ANALYSIS: NBR’s reporting on a horrific case involving a member of a wealthy family this week has once again highlighted flaws in New Zealand’s name suppression laws.

Your co-editors have twice made the case in this column that New Zealand’s name suppression laws are inadequate.

The most recent, published in March, talked about how it was still too easy for well-resourced defendants to keep their identity secret.

We were talking about the identity of the person at the centre of the Pushpay insider trading case, who several years later was finally able to be named as NBR Rich Lister Peter Huljich.

Unfortunately, we’ve now got another example to discuss. Even worse, this one involves offending that can only be described as horrific.

ICYMI, late last Friday, NBR was the country’s only media outlet to report on the sentencing in the Auckland District Court of a 46-year-old man who had been convicted of the possession and importation of child sex abuse material.

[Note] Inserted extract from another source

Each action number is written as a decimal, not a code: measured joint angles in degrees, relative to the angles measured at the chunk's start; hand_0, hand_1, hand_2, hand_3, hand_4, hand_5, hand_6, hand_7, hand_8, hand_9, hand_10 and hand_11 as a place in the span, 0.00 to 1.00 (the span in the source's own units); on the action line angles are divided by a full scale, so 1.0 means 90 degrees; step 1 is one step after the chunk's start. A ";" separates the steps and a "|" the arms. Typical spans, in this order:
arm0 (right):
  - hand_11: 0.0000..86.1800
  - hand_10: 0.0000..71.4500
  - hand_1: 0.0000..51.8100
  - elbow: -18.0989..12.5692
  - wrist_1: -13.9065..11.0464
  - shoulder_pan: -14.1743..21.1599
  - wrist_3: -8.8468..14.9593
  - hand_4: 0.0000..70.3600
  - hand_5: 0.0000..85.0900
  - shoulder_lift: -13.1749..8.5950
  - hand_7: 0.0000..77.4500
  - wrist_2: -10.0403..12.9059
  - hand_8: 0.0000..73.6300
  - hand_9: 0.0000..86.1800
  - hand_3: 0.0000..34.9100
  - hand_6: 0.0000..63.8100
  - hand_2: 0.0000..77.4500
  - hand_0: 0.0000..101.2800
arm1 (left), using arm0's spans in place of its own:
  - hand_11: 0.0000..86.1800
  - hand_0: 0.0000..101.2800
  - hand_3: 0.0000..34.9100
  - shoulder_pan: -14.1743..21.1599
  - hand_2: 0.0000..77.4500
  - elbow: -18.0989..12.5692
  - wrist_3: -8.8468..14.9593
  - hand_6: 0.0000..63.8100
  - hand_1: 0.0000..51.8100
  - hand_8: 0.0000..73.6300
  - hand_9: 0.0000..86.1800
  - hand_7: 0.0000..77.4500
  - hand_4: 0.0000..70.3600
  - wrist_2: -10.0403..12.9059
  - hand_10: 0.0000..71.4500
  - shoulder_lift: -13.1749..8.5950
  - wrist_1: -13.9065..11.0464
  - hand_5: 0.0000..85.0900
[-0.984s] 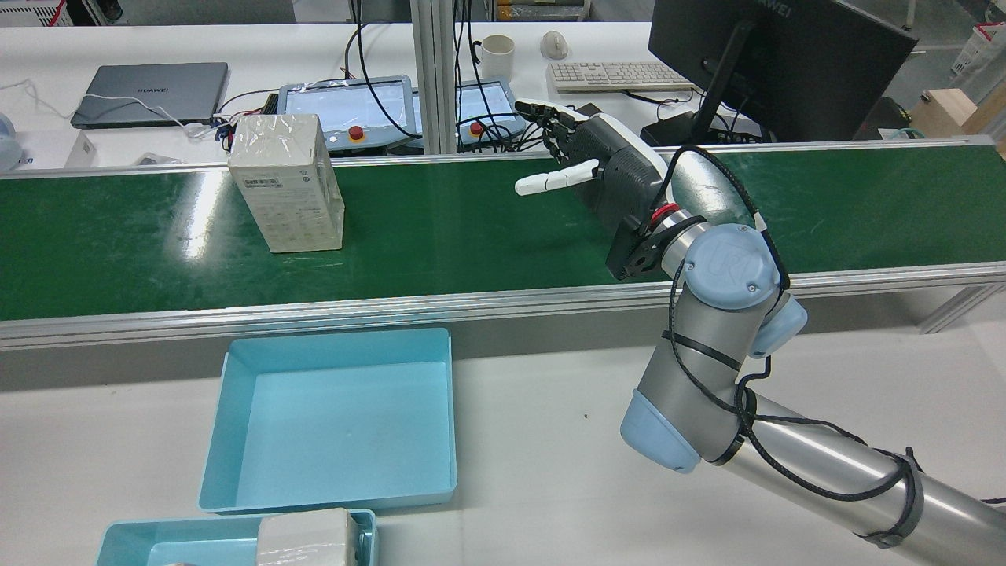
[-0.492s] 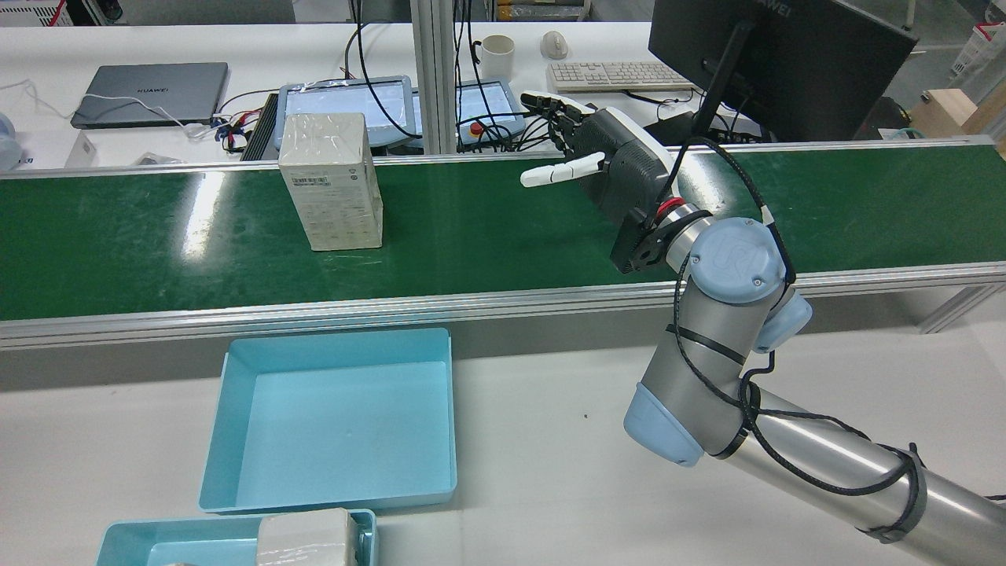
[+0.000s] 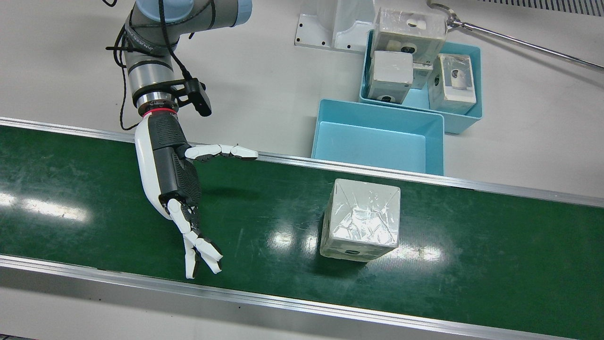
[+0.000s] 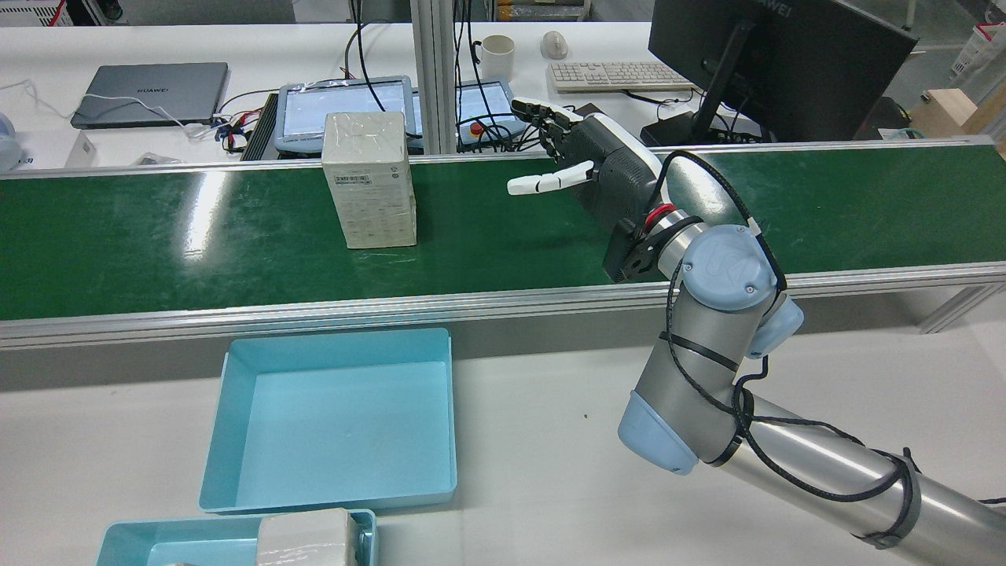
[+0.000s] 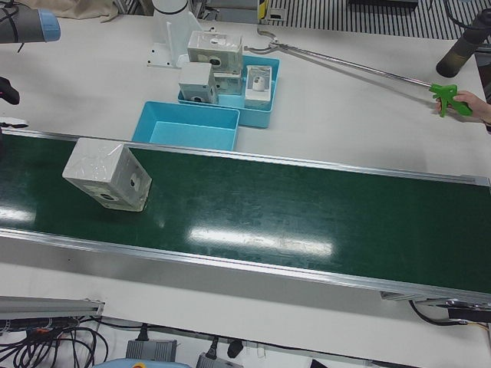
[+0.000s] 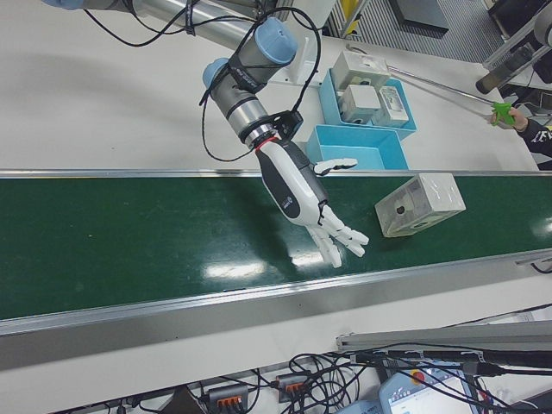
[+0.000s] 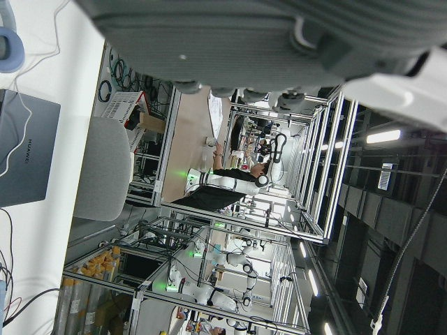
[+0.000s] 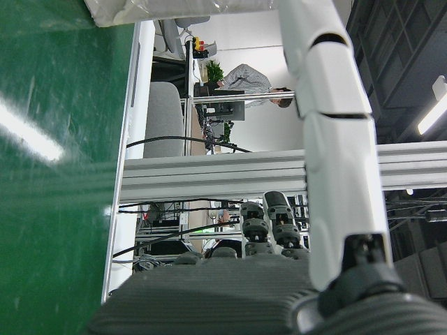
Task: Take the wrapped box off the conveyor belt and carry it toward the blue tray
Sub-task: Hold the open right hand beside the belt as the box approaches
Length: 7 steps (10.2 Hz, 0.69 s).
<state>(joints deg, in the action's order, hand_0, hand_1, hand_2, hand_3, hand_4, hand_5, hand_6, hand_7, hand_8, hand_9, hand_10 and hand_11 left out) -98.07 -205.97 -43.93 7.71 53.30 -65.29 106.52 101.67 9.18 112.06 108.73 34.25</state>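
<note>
On the belt [image 4: 157, 244]: we note the box [image 4: 371, 178] upright, ungrasped, well apart from the right robot hand [image 4: 585, 169], fingers spread, empty. Pickup and carry to the tray [image 4: 236, 440] remain.

A: State the colours of the conveyor belt [image 3: 94, 208] and its rails.

B: Belt: dark green with pale glare patches. Rails: bare silver metal.

A: The wrapped box [image 3: 361, 220]?

B: Off-white to light grey under clear, glossy film; a small printed label with dark code lines shows on one face in the rear view.

A: The blue tray [image 3: 436, 141]?

B: Light blue throughout. A second tray [image 3: 476, 89] behind it is the same blue and carries grey-white boxes.

A: The right hand [image 3: 177, 189]?

B: White shell, black ribbed palm panel, white fingers [image 3: 231, 151] with black joints, red ring at the wrist. The arm is silver with pale blue caps.

A: The tabletop [image 3: 264, 71]?

B: Plain off-white.
</note>
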 joint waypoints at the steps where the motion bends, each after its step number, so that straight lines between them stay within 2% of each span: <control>1: 0.01 0.00 0.41 0.0024 0.0002 0.0029 0.0069 0.11 0.18 0.0002 0.05 -0.0003 0.00 0.01 0.00 0.05 0.18 0.51 | 0.01 0.00 0.00 0.0000 0.01 0.0000 0.0000 0.01 0.00 0.01 0.00 0.01 0.00 0.0000 0.01 0.0000 0.0000 0.01; 2: 0.01 0.00 0.37 0.0044 0.0004 0.0063 0.0122 0.10 0.18 0.0001 0.05 -0.0007 0.00 0.01 0.00 0.05 0.11 0.51 | 0.01 0.00 0.00 0.0000 0.01 0.0000 0.0000 0.01 0.00 0.01 0.00 0.01 0.00 0.0000 0.01 0.0000 0.0000 0.01; 3: 0.01 0.00 0.37 0.0067 0.0004 0.0092 0.0161 0.10 0.18 -0.0004 0.05 -0.0015 0.00 0.01 0.00 0.05 0.11 0.51 | 0.01 0.00 0.00 0.0000 0.01 0.0000 0.0000 0.01 0.00 0.01 0.01 0.01 0.00 0.0000 0.00 0.0000 0.0000 0.01; 4: 0.01 0.00 0.29 0.0088 0.0005 0.0109 0.0185 0.08 0.16 -0.0005 0.01 -0.0022 0.00 0.01 0.00 0.00 0.03 0.49 | 0.01 0.00 0.00 0.0000 0.01 0.0000 0.0000 0.01 0.00 0.01 0.01 0.01 0.00 0.0000 0.00 0.0000 0.0000 0.01; 5: 0.01 0.00 0.29 0.0102 0.0005 0.0115 0.0197 0.08 0.15 -0.0005 0.01 -0.0026 0.00 0.01 0.00 0.03 0.03 0.49 | 0.01 0.00 0.00 0.0000 0.01 0.0000 0.0000 0.01 0.00 0.01 0.01 0.01 0.00 0.0000 0.01 0.0000 0.0000 0.01; 6: 0.01 0.00 0.29 0.0109 0.0005 0.0115 0.0203 0.02 0.15 -0.0005 0.01 -0.0028 0.00 0.01 0.00 0.00 0.02 0.49 | 0.01 0.00 0.00 0.0000 0.01 0.0000 0.0000 0.01 0.00 0.01 0.01 0.01 0.00 0.0000 0.01 0.0000 0.0000 0.01; 7: 0.01 0.00 0.29 0.0111 0.0005 0.0114 0.0205 0.02 0.15 -0.0005 0.01 -0.0030 0.00 0.01 0.00 0.00 0.02 0.49 | 0.01 0.00 0.00 0.0000 0.01 0.0000 0.0000 0.01 0.00 0.01 0.01 0.01 0.00 0.0000 0.01 0.0000 0.0000 0.01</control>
<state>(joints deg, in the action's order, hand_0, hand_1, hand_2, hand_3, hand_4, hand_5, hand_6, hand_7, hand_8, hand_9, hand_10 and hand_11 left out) -97.07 -205.93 -42.90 9.55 53.25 -65.56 106.52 101.67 9.18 112.06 108.73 34.25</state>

The appalling details of the offending can be read here, but the person faced representative charges of knowingly importing an objectionable publication, and of knowingly possessing an objectionable publication.

Those charges represented a total of 11,775 objectionable files that were downloaded using peer-to-peer software. The offending occurred between September 2023 and June 2024. 

Last Friday, the person was sentenced to two years and five months’ imprisonment by Judge Maria Pecotic. The offending itself was newsworthy, but it’s what happened next that has given this story national interest.

The person, who we can describe as a member of a wealthy family, had their name, their family's name, and the name of the high-profile company associated with them, permanently suppressed. 

Rich privilege

Take the time to read the comments on the two stories we’ve published this week on the case, and you will get a sense of the outrage at this person being granted name suppression. But it was an email we got on Tuesday that perhaps captured it best. We’ve reproduced it in full below, while removing the sender’s name.

“Dear Simon [Shepherd],

It was with much dismay and interest that I read your article published Friday 15 August: ‘Member of wealthy family keeps name secret’.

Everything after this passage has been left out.